# Exploratory Data Analysis

## Introduction
Data, derived from the Latin word \"dare\" (meaning \"something given\"), refers to observations or facts about a subject. 
Data science aims to uncover hidden useful relationships within data. Before applying advanced analytical techniques, basic data exploration is crucial.
This involves understanding the dataset's basic characteristics, preparing it for further analysis, and sometimes quickly gaining insights.

Data exploration, or exploratory data analysis (EDA), uses simple techniques like pivot tables, statistical computations (mean, deviation), and various charts (line, bar, scatter) to understand the data. 

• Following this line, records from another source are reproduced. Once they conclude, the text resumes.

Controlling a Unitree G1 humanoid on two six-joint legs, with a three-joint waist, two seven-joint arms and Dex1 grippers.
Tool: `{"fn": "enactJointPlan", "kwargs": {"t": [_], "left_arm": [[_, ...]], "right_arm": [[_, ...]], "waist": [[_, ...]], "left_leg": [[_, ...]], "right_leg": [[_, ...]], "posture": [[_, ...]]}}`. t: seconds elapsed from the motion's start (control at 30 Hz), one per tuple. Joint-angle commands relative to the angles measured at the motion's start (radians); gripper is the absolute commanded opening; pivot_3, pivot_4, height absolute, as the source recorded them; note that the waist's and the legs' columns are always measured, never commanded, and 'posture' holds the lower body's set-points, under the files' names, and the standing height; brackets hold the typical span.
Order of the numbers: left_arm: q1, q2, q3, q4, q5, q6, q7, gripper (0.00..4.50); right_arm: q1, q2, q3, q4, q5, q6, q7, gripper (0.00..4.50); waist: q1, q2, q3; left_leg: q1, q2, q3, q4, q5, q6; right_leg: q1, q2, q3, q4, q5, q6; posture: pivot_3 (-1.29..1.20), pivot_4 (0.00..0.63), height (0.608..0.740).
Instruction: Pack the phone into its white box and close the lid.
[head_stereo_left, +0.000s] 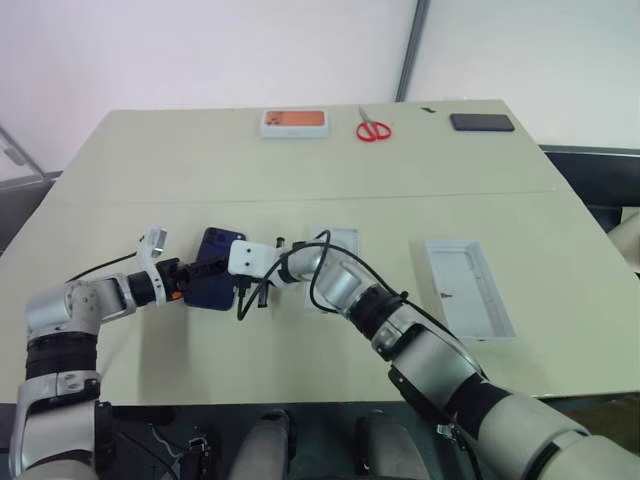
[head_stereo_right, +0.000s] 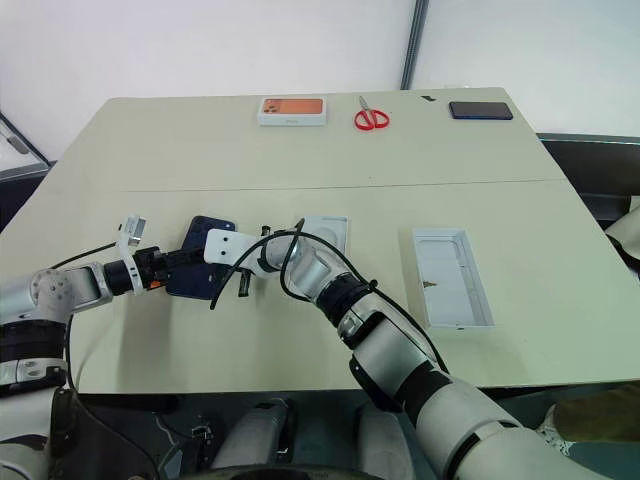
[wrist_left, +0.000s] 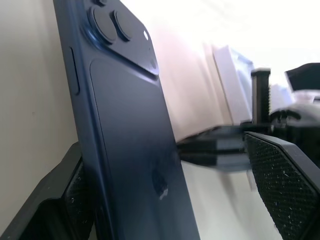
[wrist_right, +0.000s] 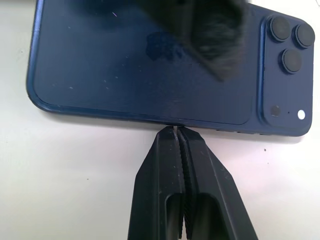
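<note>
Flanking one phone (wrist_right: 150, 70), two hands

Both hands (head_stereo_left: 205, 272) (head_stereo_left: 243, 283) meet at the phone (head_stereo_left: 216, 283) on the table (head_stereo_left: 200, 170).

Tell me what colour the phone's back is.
Dark blue; the phone shows it best in the right wrist view.

Left gripper (wrist_left: 170, 200): jaws spread wide, one finger (wrist_left: 75, 195) on each side of the phone (wrist_right: 150, 75). Right gripper (wrist_right: 176, 131): jaws pressed together, tips at the phone's long edge. Right arm reaches across toward the left gripper.
</note>
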Motion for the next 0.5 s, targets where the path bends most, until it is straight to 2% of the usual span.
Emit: {"fn": "enactJointPlan", "kwargs": {"t": [0.03,0.1,0.13,0.2,0.27,0.5], "left_arm": [[0.011,-0.026,-0.016,0.062,0.014,0.020,0.032,4.42],[0.017,-0.031,-0.015,0.054,0.007,0.031,0.031,4.42],[0.020,-0.036,-0.013,0.052,0.003,0.038,0.033,4.16],[0.026,-0.042,-0.016,0.046,0.007,0.031,0.041,3.52],[0.032,-0.045,-0.016,0.038,0.004,0.025,0.039,2.60],[0.035,-0.041,-0.002,0.038,0.000,0.041,0.053,2.60]], "right_arm": [[0.023,0.000,0.009,-0.028,-0.008,-0.002,0.015,0.10],[0.031,-0.003,0.013,-0.036,-0.013,-0.002,0.016,0.10],[0.033,-0.004,0.013,-0.039,-0.014,-0.002,0.017,0.06],[0.035,-0.004,0.011,-0.043,-0.014,0.002,0.018,0.05],[0.035,-0.006,0.011,-0.045,-0.015,0.005,0.020,0.05],[0.045,-0.014,0.012,-0.055,-0.022,0.002,0.025,0.05]], "waist": [[-0.001,0.000,0.000],[-0.003,0.000,0.000],[-0.003,0.000,0.000],[-0.005,0.000,0.000],[-0.006,0.000,0.000],[-0.006,0.000,0.000]], "left_leg": [[0.000,0.000,0.000,0.000,0.000,0.000],[0.000,0.000,0.000,0.000,0.000,0.000],[0.000,0.000,0.000,0.000,0.000,0.000],[0.000,0.000,-0.001,0.000,0.000,0.000],[0.000,0.000,-0.001,-0.001,0.000,0.000],[0.000,0.000,-0.001,-0.002,0.000,0.000]], "right_leg": [[0.000,0.000,0.000,0.000,0.000,0.000],[0.000,0.000,0.000,0.000,0.000,0.000],[0.000,0.000,0.000,0.000,0.000,0.000],[0.000,0.000,0.000,0.000,0.000,0.000],[0.000,0.000,0.001,0.000,0.000,0.000],[-0.001,0.000,0.001,-0.001,0.000,0.000]], "posture": [[0.00,0.150,0.740],[0.00,0.150,0.740],[0.00,0.150,0.740],[0.00,0.150,0.740],[0.00,0.150,0.740],[0.00,0.150,0.740]]}}
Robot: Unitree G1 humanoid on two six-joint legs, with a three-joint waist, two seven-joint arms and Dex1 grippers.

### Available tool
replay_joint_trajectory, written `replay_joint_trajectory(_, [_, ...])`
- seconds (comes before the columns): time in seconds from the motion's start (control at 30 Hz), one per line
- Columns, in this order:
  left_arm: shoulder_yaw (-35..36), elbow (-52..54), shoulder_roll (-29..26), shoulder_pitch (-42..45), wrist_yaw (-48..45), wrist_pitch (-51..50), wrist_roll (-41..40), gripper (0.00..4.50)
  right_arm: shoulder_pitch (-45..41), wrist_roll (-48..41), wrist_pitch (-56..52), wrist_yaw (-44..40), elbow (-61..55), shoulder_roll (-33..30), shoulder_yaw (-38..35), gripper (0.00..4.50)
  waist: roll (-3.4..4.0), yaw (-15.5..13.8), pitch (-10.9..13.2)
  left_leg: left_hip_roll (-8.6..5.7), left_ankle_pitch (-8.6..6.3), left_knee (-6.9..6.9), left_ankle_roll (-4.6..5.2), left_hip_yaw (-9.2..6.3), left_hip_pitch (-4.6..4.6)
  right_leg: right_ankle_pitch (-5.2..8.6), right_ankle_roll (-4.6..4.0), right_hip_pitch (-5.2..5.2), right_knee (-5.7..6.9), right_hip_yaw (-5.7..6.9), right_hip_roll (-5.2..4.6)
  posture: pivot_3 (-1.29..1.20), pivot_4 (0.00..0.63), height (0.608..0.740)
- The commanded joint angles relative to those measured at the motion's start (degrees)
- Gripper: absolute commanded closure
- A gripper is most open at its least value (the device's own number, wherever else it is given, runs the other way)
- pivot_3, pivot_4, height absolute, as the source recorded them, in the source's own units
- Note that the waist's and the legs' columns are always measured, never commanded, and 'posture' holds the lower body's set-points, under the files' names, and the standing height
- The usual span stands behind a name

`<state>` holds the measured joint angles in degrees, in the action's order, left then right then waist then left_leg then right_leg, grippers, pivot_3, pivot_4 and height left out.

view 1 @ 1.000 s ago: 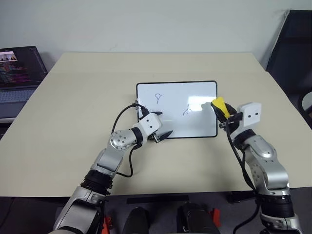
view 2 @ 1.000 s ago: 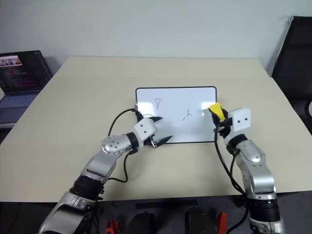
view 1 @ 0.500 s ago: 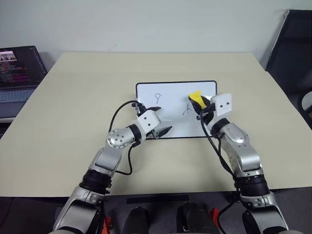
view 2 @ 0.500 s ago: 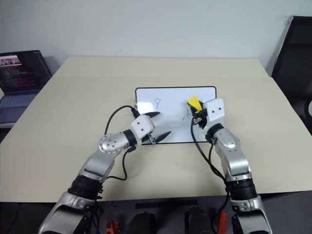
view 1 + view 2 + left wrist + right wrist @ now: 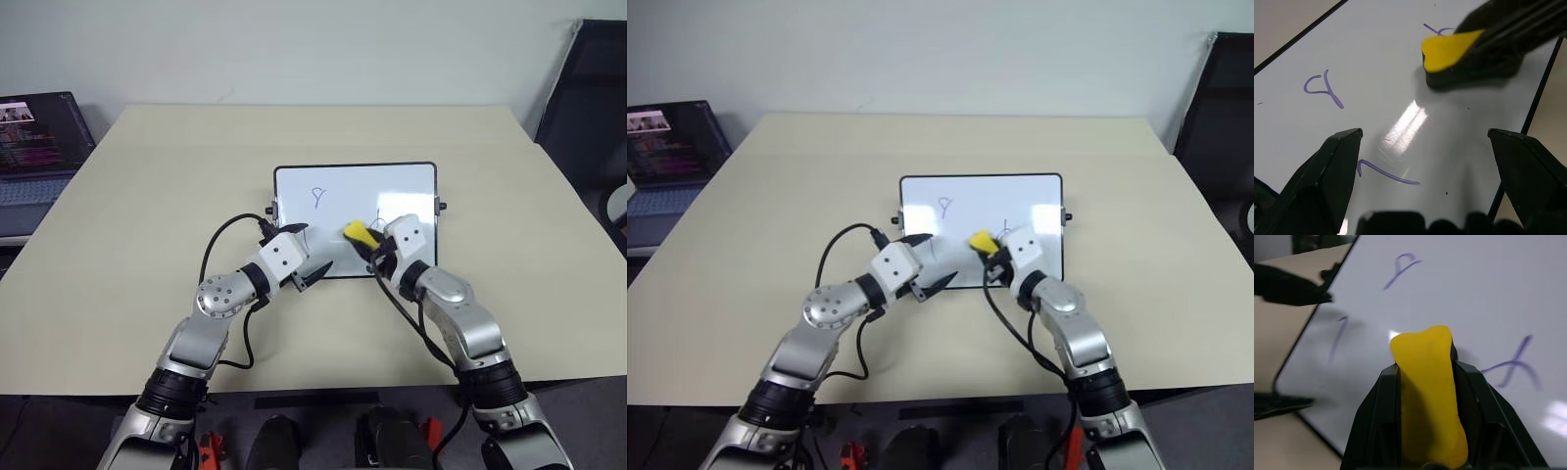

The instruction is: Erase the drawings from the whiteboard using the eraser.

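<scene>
Whiteboard (image 5: 355, 201): one, glossy white with a thin black frame, lying flat near the middle of the beige surface (image 5: 147, 215), long side facing the robot. A small black knob (image 5: 442, 207) sticks out at its right short side.

Drawings: three purple-blue marker marks, all unerased. Loop-like figure (image 5: 318, 197) in the far left part of the whiteboard. Cross-like mark (image 5: 1513, 366) right of centre, just beside the eraser. Short hooked stroke (image 5: 1386, 173) near the board's near left edge, between the left tool's fingers as its wrist camera sees it.

Eraser (image 5: 359, 233): one, a yellow block with a dark underside, held over the middle of the whiteboard, close above the glossy face; whether it touches the board cannot be told.

Right tool (image 5: 1426, 369): black fingers pinching the eraser from both sides, with the yellow end sticking out past the fingertips. Arm reaches in from the right over the near edge of the whiteboard.

Left tool (image 5: 310, 251): fingers spread wide, holding nothing, poised over the near left corner of the whiteboard.

Laptop (image 5: 34, 147): one, open with screen lit, off the surface at far left.

Chair (image 5: 588, 98): dark, at far right beyond the surface.
</scene>
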<state>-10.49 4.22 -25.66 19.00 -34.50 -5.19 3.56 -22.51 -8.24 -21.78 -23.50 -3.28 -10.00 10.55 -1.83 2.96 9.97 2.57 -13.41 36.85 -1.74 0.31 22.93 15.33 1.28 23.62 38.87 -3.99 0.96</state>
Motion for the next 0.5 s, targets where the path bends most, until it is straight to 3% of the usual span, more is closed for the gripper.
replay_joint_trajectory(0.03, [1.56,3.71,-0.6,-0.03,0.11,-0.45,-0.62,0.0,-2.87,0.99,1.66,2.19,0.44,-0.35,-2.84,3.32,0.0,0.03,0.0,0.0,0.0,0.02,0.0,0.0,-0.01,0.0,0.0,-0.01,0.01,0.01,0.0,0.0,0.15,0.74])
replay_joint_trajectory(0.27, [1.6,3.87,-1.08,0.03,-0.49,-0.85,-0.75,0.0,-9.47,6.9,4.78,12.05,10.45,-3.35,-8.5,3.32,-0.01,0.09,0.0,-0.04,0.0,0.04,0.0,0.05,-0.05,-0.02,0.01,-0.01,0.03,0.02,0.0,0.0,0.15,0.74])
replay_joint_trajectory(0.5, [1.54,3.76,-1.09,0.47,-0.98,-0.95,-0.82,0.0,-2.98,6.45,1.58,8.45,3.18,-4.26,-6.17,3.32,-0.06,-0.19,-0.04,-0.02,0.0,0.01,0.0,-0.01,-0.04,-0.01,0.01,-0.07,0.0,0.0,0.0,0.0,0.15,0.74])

EDA helps grasp the data's structure, distribution, and relationships between attributes, guiding further statistical and data science treatments. 

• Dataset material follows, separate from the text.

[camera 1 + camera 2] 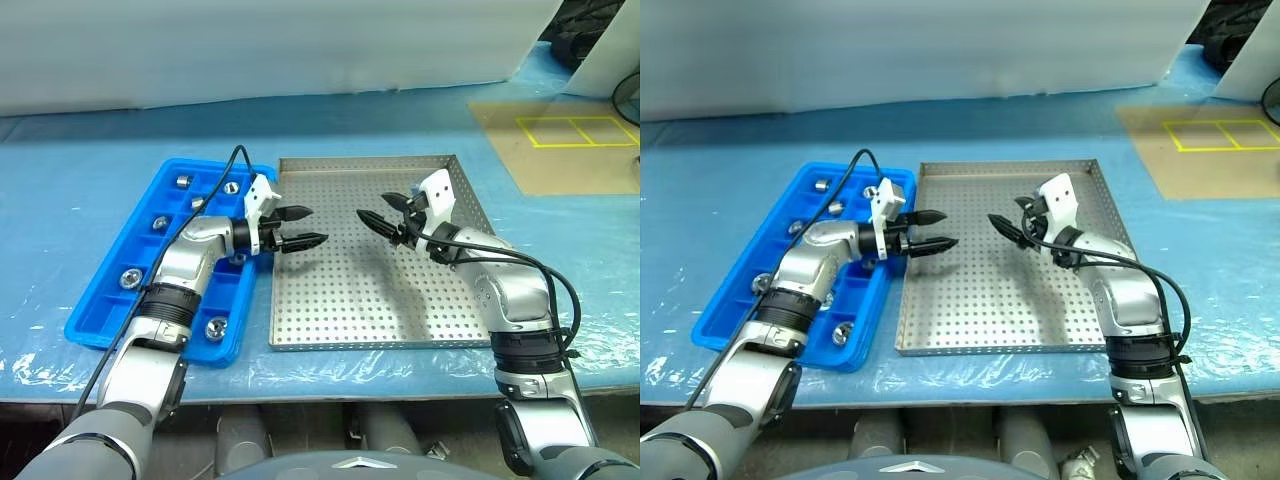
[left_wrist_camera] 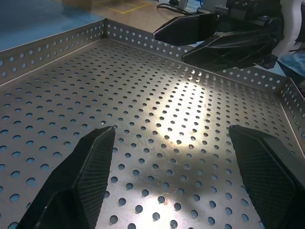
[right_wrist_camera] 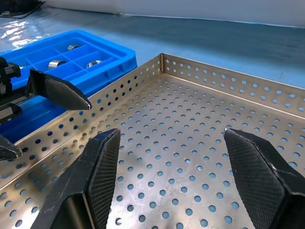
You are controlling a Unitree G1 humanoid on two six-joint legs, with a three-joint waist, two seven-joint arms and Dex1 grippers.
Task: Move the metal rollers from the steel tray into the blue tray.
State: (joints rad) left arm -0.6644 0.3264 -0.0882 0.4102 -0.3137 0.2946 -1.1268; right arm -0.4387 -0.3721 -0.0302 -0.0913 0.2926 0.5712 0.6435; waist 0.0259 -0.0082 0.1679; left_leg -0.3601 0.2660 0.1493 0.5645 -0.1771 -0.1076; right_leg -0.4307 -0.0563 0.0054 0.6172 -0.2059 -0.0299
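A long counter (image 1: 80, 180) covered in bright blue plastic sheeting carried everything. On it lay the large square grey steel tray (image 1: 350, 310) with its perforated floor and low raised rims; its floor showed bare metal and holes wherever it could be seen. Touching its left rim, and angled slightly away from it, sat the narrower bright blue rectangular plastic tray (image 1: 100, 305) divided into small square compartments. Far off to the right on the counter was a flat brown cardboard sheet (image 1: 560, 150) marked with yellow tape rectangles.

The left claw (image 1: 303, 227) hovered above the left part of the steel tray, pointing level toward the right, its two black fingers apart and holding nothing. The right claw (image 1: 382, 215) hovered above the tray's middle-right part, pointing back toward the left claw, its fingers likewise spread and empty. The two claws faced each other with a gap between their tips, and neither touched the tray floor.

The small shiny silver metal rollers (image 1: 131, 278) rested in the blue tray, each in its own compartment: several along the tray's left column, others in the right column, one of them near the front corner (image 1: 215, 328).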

EDA includes two main types: descriptive statistics and data visualization.
Descriptive statistics condense key dataset characteristics into numeric metrics (mean, standard deviation, correlation).

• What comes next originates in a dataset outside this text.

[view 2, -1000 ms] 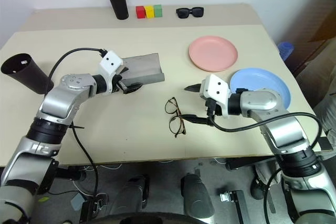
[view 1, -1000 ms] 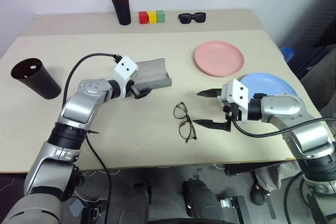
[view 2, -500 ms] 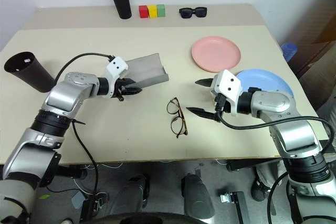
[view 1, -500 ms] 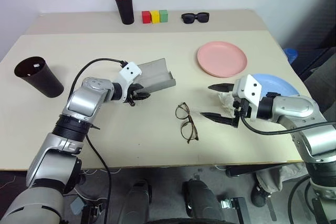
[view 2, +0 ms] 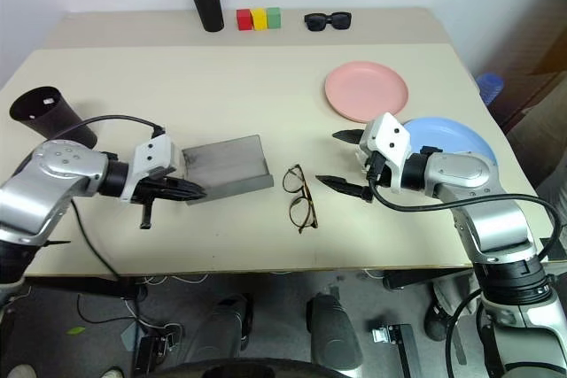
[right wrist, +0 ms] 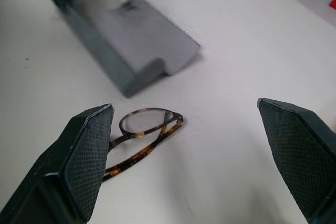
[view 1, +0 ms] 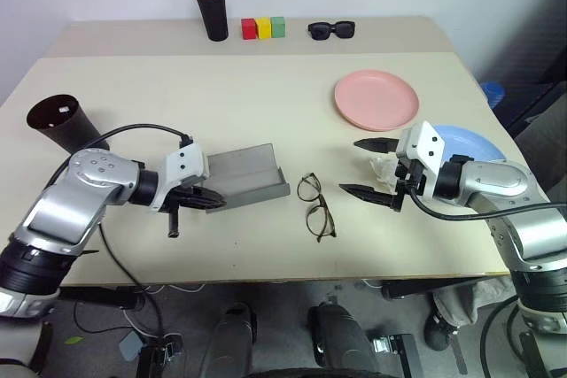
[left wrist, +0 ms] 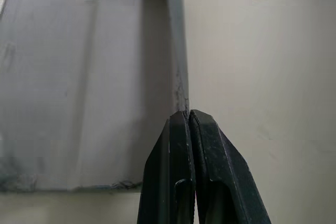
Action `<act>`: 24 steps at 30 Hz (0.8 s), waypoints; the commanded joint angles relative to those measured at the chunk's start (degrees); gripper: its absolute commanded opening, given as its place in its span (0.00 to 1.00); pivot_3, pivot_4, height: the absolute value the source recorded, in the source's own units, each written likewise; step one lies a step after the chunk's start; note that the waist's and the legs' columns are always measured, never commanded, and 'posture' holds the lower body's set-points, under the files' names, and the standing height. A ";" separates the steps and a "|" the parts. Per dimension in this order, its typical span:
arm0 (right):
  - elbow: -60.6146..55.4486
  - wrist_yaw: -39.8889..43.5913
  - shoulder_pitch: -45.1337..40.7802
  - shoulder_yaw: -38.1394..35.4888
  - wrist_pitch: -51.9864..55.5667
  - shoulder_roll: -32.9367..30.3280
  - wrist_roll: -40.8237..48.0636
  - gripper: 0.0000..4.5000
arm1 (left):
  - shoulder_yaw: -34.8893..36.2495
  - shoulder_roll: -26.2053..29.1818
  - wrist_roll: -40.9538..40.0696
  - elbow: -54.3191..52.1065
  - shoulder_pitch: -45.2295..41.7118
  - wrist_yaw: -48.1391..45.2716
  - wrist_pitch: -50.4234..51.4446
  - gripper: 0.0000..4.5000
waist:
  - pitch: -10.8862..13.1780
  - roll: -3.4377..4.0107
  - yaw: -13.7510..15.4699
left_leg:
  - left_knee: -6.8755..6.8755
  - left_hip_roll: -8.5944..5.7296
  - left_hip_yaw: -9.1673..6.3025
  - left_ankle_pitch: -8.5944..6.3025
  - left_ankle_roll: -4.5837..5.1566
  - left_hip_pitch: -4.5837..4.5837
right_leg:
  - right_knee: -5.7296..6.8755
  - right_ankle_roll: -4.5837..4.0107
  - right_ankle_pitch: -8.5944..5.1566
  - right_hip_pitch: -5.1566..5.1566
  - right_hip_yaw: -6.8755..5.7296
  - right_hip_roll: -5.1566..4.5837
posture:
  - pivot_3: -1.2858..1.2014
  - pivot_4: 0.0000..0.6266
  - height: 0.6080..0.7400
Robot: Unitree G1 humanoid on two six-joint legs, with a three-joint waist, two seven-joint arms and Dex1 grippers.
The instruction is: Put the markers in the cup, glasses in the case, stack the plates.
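From the head views, the case (view 1: 239,176) lies open on the bench (view 1: 266,95) with the left gripper (view 1: 209,202) at its near edge, fingers pressed together. Whether they pinch the edge cannot be told here. The glasses (view 1: 315,208) lie just beside the case, and the right gripper (view 1: 368,168) hovers near them with its fingers wide apart. The likely trouble is the thin frame: it lies flat, so the fingers could skid over it or push it along the bench, and a hard squeeze could bend it. The pink plate (view 1: 376,99) and the blue plate (view 1: 465,141) are unstacked, the blue one close under the right arm, where an elbow swing could knock it. The cup (view 1: 60,121) stands well apart at the left edge. A pen holder (view 1: 211,11), coloured blocks (view 1: 262,27) and sunglasses (view 1: 331,30) line the far side by a pale wall.

The left wrist view shows the closed fingers (left wrist: 181,145) meeting right at the case's thin wall, so a slip would let the case shift.

The right wrist view shows the glasses between the spread fingers (right wrist: 86,150), the case beyond. The bench is smooth and plain, giving little friction.
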 commanded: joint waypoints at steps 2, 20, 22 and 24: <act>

Data visualization projects data into multi-dimensional space or abstract images, covering all types of charts. 
Both techniques are essential in data science for comprehensive data exploration.

In the data science process, data exploration is leveraged in many different steps including preprocessing or data preparation, modeling, and interpretation of the modeling results.
1. Data understanding: Data exploration provides a high-level overview of each attribute (also called a *variable*) in the dataset and the interaction between the attributes. Data exploration helps answer questions like *what is the typical value of an attribute* or *how much do the data points differ from the typical value*, or *are there any extreme values in the data*.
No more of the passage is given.